== What this task involves ==
Tally every line of the records below that includes "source", and reply with the total alone.

********************

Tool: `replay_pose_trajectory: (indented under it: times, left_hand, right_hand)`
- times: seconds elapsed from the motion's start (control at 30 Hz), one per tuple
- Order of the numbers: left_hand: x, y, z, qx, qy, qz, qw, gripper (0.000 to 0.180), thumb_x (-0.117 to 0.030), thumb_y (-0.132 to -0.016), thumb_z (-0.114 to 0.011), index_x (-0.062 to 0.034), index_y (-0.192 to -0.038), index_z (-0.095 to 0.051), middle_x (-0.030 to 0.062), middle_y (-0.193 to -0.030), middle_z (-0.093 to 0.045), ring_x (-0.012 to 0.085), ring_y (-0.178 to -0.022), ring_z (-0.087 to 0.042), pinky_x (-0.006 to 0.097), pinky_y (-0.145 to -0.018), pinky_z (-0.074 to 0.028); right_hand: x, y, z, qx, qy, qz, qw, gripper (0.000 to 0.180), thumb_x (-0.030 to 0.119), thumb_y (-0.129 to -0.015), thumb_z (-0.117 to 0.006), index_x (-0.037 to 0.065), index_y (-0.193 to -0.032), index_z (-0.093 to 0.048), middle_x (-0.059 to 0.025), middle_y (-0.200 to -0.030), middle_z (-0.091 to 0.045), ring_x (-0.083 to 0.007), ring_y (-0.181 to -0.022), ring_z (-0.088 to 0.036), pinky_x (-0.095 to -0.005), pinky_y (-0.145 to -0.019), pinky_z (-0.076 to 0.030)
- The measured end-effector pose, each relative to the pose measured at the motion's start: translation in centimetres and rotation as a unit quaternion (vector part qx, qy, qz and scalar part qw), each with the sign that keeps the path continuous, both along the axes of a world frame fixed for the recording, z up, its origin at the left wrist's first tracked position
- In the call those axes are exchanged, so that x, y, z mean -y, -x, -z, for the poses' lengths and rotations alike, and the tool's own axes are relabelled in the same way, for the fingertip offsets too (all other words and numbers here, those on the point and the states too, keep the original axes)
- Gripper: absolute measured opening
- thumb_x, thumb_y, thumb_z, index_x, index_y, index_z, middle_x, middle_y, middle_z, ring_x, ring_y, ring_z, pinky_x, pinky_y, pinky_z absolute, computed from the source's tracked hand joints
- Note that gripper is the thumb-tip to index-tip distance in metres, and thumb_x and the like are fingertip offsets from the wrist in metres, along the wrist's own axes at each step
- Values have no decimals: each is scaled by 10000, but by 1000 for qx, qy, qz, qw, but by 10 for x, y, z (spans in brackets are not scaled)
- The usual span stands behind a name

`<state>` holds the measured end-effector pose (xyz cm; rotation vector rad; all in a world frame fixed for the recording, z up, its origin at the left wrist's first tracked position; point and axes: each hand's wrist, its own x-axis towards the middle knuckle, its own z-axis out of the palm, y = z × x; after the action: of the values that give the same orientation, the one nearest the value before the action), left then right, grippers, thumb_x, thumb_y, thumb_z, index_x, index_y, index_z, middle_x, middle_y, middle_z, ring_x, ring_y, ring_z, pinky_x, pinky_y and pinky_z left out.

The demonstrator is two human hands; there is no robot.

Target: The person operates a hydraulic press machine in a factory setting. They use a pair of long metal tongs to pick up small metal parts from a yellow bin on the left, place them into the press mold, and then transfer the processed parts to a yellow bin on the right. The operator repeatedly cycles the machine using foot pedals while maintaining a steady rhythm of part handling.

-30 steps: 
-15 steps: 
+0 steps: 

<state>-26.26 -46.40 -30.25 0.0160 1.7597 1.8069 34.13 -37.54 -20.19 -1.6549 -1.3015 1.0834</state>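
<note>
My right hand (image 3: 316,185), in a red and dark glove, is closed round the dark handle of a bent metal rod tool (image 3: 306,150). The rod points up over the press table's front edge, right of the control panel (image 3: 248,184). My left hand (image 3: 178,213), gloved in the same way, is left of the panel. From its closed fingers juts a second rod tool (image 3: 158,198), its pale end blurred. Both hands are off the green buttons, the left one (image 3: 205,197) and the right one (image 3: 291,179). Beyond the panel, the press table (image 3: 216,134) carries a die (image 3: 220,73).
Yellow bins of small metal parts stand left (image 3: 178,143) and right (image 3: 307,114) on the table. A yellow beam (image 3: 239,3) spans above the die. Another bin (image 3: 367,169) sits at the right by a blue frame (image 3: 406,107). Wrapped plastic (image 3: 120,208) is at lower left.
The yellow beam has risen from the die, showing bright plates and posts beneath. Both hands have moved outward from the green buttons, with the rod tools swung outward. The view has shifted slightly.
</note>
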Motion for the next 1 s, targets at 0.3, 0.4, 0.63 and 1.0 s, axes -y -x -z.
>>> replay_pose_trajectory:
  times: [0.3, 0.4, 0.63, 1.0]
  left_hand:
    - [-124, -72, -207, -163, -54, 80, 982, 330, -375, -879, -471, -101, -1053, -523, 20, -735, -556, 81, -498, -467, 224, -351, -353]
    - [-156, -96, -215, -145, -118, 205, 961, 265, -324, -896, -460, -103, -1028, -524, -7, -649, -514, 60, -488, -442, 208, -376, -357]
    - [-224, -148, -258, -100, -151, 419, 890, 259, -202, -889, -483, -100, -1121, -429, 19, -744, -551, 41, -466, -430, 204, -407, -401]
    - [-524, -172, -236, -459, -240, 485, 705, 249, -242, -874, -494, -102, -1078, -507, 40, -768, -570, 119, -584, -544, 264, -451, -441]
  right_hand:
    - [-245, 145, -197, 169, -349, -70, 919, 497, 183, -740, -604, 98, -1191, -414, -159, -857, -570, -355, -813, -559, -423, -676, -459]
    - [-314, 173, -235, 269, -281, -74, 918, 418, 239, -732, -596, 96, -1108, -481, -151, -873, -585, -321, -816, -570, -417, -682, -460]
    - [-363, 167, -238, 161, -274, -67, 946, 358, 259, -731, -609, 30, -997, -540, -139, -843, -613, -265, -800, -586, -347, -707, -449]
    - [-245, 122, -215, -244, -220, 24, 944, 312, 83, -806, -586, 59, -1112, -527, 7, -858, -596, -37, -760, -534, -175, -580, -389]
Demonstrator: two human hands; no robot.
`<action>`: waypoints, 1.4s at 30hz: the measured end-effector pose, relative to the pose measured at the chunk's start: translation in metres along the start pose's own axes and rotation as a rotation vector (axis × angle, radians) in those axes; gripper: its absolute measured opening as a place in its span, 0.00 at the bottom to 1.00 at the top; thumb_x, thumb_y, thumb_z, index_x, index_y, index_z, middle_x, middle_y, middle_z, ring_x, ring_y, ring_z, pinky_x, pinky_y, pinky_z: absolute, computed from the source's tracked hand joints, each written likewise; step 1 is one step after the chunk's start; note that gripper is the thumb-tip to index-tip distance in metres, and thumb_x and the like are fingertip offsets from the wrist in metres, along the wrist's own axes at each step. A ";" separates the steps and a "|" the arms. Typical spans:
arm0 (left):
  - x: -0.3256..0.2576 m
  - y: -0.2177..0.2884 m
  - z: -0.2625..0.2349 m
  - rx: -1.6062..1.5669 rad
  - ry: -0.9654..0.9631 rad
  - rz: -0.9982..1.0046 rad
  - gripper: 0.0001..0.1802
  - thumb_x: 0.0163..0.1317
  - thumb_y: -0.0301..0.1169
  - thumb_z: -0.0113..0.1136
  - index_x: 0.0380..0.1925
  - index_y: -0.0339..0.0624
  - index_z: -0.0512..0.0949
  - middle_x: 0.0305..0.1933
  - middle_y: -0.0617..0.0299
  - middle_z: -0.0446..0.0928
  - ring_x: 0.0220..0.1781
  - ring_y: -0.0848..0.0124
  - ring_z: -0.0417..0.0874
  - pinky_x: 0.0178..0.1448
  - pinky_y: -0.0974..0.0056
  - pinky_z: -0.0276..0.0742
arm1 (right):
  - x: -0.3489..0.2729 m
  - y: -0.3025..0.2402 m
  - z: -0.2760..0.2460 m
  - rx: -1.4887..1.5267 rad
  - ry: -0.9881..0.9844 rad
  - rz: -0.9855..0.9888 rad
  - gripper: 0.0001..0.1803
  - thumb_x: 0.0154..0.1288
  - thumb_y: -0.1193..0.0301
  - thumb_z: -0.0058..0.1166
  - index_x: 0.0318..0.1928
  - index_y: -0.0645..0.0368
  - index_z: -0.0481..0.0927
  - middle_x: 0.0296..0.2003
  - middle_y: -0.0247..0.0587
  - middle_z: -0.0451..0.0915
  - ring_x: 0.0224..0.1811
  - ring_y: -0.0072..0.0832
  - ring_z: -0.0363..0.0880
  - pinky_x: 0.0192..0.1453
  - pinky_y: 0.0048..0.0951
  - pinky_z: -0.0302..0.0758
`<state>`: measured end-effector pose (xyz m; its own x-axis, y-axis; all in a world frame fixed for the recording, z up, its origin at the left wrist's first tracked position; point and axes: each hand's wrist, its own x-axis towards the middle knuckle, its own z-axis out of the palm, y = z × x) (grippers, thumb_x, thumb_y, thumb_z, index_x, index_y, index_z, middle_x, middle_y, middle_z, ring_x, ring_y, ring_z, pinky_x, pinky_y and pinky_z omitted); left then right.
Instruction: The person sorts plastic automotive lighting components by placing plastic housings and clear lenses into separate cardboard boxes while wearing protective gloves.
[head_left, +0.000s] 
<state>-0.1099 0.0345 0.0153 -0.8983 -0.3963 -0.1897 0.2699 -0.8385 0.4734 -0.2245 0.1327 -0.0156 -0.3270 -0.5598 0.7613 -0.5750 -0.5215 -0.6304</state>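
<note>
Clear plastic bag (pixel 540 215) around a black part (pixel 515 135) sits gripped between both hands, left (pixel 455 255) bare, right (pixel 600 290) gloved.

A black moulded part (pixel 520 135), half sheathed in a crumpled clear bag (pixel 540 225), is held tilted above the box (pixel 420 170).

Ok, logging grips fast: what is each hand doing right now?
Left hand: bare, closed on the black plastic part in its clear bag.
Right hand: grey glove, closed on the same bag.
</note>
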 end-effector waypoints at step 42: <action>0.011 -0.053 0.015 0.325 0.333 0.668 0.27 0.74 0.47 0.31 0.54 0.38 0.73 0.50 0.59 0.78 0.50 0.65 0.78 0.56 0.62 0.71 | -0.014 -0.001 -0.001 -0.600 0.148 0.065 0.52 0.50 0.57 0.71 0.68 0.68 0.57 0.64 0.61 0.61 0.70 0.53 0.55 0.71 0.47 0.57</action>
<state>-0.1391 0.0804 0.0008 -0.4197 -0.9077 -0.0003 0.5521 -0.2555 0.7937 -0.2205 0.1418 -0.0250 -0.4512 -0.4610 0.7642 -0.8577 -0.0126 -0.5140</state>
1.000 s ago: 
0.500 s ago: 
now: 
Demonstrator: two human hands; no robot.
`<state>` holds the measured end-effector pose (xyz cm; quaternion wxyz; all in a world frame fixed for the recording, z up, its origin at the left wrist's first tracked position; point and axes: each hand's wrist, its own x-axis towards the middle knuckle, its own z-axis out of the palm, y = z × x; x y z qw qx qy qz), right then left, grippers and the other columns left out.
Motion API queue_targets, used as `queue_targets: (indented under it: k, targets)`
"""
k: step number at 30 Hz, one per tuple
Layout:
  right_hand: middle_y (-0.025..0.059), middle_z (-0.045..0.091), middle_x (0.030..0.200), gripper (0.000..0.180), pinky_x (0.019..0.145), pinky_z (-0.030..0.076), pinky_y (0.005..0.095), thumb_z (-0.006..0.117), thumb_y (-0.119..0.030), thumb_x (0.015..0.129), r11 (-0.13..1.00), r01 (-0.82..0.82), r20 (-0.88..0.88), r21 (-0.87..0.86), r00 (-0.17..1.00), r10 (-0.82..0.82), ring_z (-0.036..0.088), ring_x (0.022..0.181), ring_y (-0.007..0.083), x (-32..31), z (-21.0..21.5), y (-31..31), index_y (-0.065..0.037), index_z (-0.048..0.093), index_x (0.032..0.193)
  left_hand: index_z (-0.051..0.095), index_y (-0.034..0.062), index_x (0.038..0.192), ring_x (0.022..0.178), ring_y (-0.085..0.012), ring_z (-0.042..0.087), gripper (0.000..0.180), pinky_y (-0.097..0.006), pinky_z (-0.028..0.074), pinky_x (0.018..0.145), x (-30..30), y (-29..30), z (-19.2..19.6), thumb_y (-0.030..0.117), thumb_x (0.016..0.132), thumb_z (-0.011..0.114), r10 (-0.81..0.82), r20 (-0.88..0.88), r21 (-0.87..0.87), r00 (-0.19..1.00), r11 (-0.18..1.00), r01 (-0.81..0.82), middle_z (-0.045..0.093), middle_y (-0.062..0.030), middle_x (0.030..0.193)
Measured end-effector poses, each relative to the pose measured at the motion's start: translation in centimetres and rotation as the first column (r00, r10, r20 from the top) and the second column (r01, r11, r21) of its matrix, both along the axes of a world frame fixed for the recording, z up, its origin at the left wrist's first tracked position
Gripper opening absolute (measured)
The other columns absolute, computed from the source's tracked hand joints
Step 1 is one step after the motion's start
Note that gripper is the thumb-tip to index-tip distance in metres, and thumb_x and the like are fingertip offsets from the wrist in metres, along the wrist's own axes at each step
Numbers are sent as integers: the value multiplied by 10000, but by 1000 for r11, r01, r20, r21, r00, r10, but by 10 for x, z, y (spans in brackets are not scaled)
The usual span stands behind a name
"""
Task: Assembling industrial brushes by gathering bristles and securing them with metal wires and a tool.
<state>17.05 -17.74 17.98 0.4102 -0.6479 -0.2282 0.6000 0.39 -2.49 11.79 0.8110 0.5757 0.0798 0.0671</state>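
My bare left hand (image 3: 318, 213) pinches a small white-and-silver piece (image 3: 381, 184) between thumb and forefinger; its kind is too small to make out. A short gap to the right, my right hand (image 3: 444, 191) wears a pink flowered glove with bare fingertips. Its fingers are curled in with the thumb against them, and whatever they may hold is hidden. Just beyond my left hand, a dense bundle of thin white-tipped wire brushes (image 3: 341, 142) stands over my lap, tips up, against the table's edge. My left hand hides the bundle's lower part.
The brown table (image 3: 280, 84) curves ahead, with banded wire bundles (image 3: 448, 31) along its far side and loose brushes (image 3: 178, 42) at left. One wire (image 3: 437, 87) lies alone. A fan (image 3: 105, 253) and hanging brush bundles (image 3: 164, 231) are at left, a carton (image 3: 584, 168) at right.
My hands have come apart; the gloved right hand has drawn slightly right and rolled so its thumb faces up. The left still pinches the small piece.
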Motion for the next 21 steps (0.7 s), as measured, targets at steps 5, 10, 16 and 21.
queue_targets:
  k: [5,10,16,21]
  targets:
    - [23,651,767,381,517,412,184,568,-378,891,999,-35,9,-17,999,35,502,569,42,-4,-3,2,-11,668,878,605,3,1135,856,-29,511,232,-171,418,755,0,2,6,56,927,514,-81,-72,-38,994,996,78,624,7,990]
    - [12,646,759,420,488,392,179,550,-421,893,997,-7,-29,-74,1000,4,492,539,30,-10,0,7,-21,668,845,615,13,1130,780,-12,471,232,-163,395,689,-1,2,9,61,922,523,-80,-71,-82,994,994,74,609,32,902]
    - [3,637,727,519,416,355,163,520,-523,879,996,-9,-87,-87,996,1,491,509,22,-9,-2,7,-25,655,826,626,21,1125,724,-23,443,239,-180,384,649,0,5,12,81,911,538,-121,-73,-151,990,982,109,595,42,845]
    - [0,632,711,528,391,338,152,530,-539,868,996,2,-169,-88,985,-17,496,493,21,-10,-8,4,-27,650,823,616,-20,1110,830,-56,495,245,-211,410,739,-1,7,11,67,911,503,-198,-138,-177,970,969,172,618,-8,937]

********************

== Reply to the exercise ==
3